In a radio interview Hahn has said:

"Bach is, for me, the touchstone that keeps my playing honest. Keeping the intonation pure in double stops, bringing out the various voices where the phrasing requires it, crossing the strings so that there are not inadvertent accents, presenting the structure in such a way that it's clear to the listener without being pedantic — one can't fake things in Bach, and if one gets all of them to work, the music sings in the most wonderful way."

Hahn's encore was clarity and honesty itself. As she finished the partita — the haunting tones still vibrating throughout the hall — it was clear that the right and authentic response was to allow at least a moment of silence. Too soon, in my opinion, someone broke the spell with a clap and then we all rushed to applaud her artistry.

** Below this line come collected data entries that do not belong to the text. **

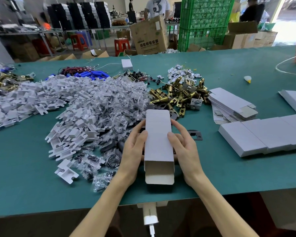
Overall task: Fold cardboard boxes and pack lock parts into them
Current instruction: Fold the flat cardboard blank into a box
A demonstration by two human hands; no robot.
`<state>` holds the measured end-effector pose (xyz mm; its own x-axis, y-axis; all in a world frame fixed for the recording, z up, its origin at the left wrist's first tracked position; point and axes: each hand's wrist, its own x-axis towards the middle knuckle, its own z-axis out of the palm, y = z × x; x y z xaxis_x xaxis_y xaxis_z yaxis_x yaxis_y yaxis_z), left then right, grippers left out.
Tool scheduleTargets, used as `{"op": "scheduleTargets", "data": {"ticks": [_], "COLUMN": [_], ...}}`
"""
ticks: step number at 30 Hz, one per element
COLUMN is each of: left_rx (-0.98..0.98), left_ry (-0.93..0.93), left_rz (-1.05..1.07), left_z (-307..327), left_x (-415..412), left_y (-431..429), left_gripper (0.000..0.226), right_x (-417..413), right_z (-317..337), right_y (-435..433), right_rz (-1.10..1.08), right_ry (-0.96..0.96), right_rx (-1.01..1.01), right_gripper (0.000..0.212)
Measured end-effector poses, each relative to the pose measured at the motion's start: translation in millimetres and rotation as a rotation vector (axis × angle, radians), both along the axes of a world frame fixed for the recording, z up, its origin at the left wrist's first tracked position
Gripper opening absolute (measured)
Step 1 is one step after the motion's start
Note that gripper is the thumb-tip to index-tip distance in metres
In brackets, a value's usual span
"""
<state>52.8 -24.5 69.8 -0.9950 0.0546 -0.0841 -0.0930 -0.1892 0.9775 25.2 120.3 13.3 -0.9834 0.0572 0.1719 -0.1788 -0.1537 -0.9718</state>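
- Folding: left hand [134, 149] and right hand [186, 149], fingers curled, grip the opened box [158, 141] by its sides, at six o'clock on the desk [229, 170].
- Next, likely: tuck an end shut; brass latches [178, 96] lie at one o'clock.

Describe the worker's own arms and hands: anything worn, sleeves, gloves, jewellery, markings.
Both arms are bare as far as the frame shows: no sleeve appears on the left forearm or the right forearm. The left hand and the right hand wear no gloves, and no ring, watch, bracelet or marking is visible on either.
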Motion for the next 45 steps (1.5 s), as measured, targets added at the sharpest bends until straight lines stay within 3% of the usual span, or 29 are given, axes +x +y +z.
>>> {"op": "scheduleTargets", "data": {"ticks": [6,15,22,32,37,45], "left_rx": [-0.002,-0.005,-0.047,-0.099,-0.041,-0.066], "left_ry": [0.022,0.05,0.061,0.055,0.046,0.072], "left_rz": [0.007,0.041,0.032,0.068,0.085,0.076], "left_z": [0,1,2,-1,2,3], "left_x": [0,1,2,1,2,2], "left_y": [0,0,2,2,5,5], "left_gripper": [0.155,0.156,0.159,0.167,0.168,0.158], "right_x": [4,-1,-2,0,0,-3], "right_z": [4,-3,-7,-7,-7,-11], "right_y": [-1,0,2,4,2,4], "right_rz": [0.012,0.014,-0.042,-0.099,-0.052,-0.058], "right_ry": [-0.017,-0.02,-0.012,0.088,0.097,0.018], "right_rx": [-0.009,0.025,0.046,0.124,0.068,0.107], "right_gripper": [0.04,0.018,0.019,0.006,0.045,0.031]}}
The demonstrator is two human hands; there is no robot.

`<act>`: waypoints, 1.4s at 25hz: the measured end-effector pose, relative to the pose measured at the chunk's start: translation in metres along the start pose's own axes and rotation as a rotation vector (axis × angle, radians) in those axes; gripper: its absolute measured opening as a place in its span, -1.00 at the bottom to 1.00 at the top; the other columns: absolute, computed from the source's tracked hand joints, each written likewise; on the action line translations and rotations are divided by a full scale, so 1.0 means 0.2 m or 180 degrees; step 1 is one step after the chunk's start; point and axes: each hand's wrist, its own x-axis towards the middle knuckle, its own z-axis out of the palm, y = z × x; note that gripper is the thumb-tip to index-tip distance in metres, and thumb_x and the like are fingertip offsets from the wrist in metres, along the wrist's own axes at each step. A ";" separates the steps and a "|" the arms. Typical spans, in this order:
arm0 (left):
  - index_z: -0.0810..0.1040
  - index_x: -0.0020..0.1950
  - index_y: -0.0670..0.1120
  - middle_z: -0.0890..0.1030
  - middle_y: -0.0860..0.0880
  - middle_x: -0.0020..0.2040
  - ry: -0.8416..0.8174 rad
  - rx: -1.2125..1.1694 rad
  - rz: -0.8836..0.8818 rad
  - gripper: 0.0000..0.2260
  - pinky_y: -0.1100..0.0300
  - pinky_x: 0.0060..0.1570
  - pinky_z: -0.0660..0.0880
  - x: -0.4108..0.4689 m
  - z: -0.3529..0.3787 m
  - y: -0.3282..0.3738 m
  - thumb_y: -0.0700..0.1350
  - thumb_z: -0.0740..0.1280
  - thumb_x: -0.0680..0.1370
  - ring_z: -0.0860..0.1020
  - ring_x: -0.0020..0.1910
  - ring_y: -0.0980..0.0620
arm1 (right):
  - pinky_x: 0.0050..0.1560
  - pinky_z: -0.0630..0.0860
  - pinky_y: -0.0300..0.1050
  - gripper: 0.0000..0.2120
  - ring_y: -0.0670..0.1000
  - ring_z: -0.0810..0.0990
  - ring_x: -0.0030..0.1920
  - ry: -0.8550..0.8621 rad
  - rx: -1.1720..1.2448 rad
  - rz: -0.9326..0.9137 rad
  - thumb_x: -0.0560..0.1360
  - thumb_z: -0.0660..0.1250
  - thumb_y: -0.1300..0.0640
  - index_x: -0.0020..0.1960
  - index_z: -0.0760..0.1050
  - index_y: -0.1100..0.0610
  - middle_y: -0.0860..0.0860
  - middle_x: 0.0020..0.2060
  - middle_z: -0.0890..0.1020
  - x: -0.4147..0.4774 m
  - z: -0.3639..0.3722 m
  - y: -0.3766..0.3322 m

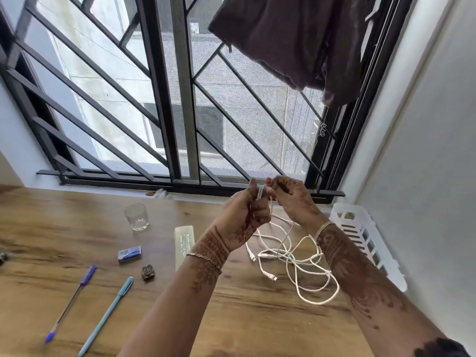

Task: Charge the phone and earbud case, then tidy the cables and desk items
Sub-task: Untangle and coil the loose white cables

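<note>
Raised left hand [243, 217] and right hand [293, 199] gripping white cable [296, 258]

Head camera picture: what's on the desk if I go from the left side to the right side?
Purple pen → glass → pale long box → white cable tangle → white basket.

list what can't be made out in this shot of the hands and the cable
Head view:
- Loops of the white cable inside the grip of the left hand: hidden by its curled fingers, so the count is unclear.
- Print on the pale flat box: too small to read.
- Dark object at the left edge: cut off by the frame.
- Inside of the white basket: hidden by its slatted wall.
- Small grey trinket: too small to identify.
</note>
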 end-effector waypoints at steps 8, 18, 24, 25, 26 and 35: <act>0.41 -0.20 -0.14 0.50 0.00 -0.47 0.0638 -0.0130 0.0755 -0.72 0.29 -0.51 0.48 0.14 0.08 0.04 -0.09 0.09 0.66 0.56 -0.48 0.05 | -0.49 0.26 -0.25 -0.72 -0.08 0.33 -0.53 -0.0395 0.0193 0.0380 0.62 0.19 0.05 -0.26 0.41 0.06 -0.02 -0.49 0.42 -0.12 0.08 0.05; 0.46 -0.16 -0.14 0.60 -0.06 -0.29 0.0780 0.2858 0.1005 -0.75 0.27 -0.19 0.51 0.22 -0.05 -0.06 -0.13 0.11 0.66 0.57 -0.33 0.21 | -0.42 0.36 -0.16 -0.70 -0.05 0.43 -0.49 -0.0298 0.0288 0.0578 0.55 0.27 0.13 -0.35 0.47 0.12 0.01 -0.50 0.47 -0.19 -0.01 -0.03; 0.47 -0.26 -0.11 0.42 0.04 -0.49 0.0498 0.2807 0.0473 -0.66 0.30 -0.38 0.39 0.15 -0.11 -0.10 -0.13 0.08 0.67 0.36 -0.54 0.22 | -0.45 0.28 -0.29 -0.71 -0.12 0.31 -0.45 -0.0063 0.0492 0.0722 0.60 0.22 0.01 -0.28 0.45 0.03 -0.04 -0.41 0.42 -0.15 -0.06 -0.04; 0.48 -0.25 -0.13 0.41 0.09 -0.52 0.0431 0.2604 0.0347 -0.66 0.30 -0.33 0.43 0.13 -0.10 -0.09 -0.11 0.08 0.67 0.35 -0.54 0.24 | -0.44 0.26 -0.24 -0.71 -0.10 0.31 -0.44 -0.0015 0.0478 0.0723 0.59 0.23 -0.03 -0.29 0.43 0.01 -0.04 -0.41 0.41 -0.14 -0.06 -0.03; 0.48 -0.24 -0.15 0.38 0.13 -0.54 0.0348 0.2429 0.0248 -0.65 0.29 -0.29 0.48 0.12 -0.09 -0.09 -0.10 0.07 0.67 0.34 -0.55 0.23 | -0.43 0.26 -0.21 -0.70 -0.10 0.31 -0.44 0.0075 0.0410 0.0723 0.58 0.24 -0.06 -0.29 0.43 0.00 -0.06 -0.42 0.41 -0.13 -0.06 -0.03; 0.43 -0.21 -0.15 0.26 0.09 -0.52 0.0237 -0.0541 0.0177 -0.68 0.32 -0.41 0.47 0.09 -0.01 -0.04 -0.03 0.07 0.66 0.22 -0.60 0.18 | -0.34 0.32 -0.19 -0.71 -0.10 0.38 -0.42 0.0523 -0.0418 0.0507 0.60 0.20 -0.02 -0.21 0.48 0.11 -0.09 -0.44 0.46 -0.13 0.06 0.02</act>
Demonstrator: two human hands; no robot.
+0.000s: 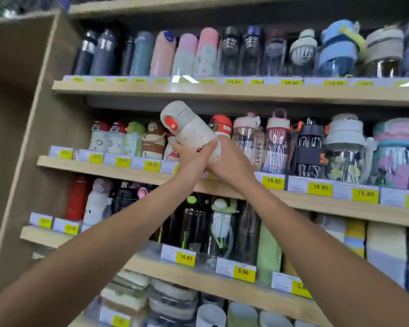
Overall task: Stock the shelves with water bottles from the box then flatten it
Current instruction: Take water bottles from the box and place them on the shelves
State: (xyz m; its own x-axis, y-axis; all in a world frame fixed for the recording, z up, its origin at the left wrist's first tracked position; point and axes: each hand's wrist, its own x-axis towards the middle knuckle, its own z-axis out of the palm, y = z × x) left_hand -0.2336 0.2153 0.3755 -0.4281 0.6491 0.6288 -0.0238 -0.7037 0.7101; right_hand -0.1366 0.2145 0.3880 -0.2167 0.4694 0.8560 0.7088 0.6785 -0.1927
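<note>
1. Both arms reach up and forward, bare forearms converging in the centre of the view.
2. Left hand [191,159] wraps the lower body of a white bottle [189,127] from the left, fingers curled round it.
3. Right hand [229,162] clamps the bottle's base end from the right, back of the hand toward the camera. The two hands touch each other.
4. The white bottle is off the shelf, in the air, tilted with its lid up and to the left. There is a red-orange button on the lid. It sits in front of the second shelf [293,198], just beside a red-capped bottle [221,125] standing there.
5. Counts: one bottle in the hands, two hands on it, four stocked rows visible.
6. The top row [222,90] holds tall flasks and clear bottles. Motion blur stops an exact count.
7. The second row holds small cartoon-print bottles on the left and clear sport bottles on the right.
8. The third shelf [206,278] holds a red flask, dark bottles and folded cloths at the right.
9. The bottom row holds stacked lidded containers and cups, partly cut off.
10. The shelves are light wood with yellow price tags [273,181] along the front edges. A brown side panel [28,114] closes the unit on the left. The setting is a shop aisle.
</note>
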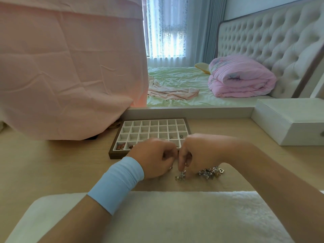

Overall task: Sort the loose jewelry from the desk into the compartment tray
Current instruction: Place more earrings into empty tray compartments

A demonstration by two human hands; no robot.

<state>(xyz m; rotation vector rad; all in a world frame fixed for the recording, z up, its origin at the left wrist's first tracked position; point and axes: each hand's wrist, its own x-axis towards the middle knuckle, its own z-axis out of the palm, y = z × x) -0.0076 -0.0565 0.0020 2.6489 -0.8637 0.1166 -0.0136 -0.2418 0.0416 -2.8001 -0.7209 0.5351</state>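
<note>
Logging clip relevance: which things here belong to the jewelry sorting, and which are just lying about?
Job: brown-framed white compartment tray; heap of loose silver jewelry; small silver piece pinched by the right hand; left hand.
Lying about: white rectangular box; draped pink cloth; folded pink quilt.

Light: daylight, from window (pixel 168 32) at top centre; sheer curtain across it, blue drape (pixel 206 28) to its right. Wall (pixel 245 7) at upper right pale.

Upper left: pink cloth (pixel 70 67) hangs over something hidden; its hem reaches the worktop (pixel 43 163), which is light wood.

Centre: bed (pixel 175 79) with a creased green sheet, beyond a pale ledge (pixel 192 112). On the bed: pink garment (pixel 171 92) lying flat, folded pink quilt (pixel 240 79), yellow pillow (pixel 201 66) just behind the quilt.

Right: tufted cream headboard (pixel 271 41), dark-edged.

Right edge: white box (pixel 287 120) on the worktop, lid closed.

Bottom: white fluffy pad (pixel 175 216) across the frame.
</note>
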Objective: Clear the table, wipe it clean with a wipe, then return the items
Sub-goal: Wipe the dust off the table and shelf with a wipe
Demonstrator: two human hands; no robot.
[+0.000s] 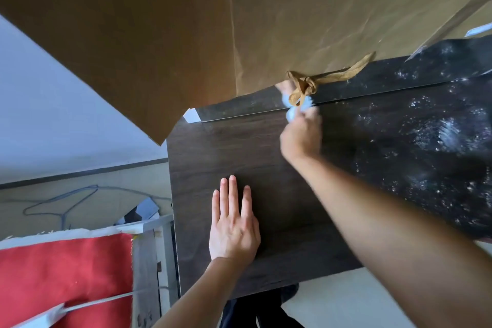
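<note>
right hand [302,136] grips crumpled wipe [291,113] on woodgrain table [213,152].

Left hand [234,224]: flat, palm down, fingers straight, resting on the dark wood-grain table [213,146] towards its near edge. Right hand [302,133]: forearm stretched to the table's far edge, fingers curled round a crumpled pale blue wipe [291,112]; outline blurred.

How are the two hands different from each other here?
The left hand lies flat with straight fingers on the dark table; the right hand is curled round a pale wipe. The left hand sits nearer the person; the right hand reaches to the far edge. The left hand looks sharp, the right hand blurred. Both are bare.
</note>
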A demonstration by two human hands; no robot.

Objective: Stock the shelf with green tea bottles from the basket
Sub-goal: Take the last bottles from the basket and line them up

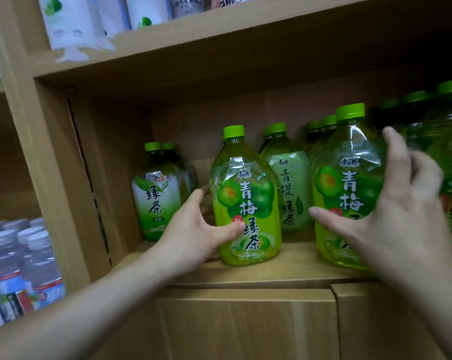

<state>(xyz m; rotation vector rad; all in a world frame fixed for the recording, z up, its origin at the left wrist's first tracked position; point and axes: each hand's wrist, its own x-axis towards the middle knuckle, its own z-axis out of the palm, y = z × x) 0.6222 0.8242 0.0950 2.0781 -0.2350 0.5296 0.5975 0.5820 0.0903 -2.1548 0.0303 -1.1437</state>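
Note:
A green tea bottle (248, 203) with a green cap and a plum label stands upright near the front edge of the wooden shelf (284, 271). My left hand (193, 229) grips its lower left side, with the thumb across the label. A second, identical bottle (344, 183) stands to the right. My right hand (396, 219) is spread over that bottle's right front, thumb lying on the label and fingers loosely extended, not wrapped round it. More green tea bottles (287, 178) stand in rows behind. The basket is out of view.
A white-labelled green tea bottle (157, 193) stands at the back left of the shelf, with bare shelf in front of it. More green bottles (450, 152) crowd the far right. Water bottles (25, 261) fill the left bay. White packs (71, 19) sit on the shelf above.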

Great classical music rests upon impressive scaffolding. The elaborate organizational and physical effort that maintains and grows a world-class orchestra in a best-in-class symphony hall is evidence of our community's abiding commitment to the performing arts.

But there is another invisible scaffolding that is even more vital, for the flourishing of great music. That is the interior scaffold of human talent that is built, hour-upon-hour, day-after-day, in the brains and muscle memory of talented performers. Such talent is not born. It is constructed through the daily struggle of artists trying, often against great odds, to get it right. They forgo other opportunities so that they can listen to and learn from exacting critiques of what they do and then try again to improve where they have erred.

Tonight Abravanel Hall will again shine with young talent as the Deseret News sponsors this year's annual Salute to Youth. Nine of Utah's most accomplished young musicians, ages 11 to 18, will perform under the direction of Maestro Fischer to showcase their disciplined dedication to accomplishment and excellence.

The performing arts are among the greatest of human accomplishments — a tribute to our collective yearning for excellence and transcendence. How grateful I am to be able to benefit from the organizational, financial, and personal commitment to artistic accomplishment that characterizes our community.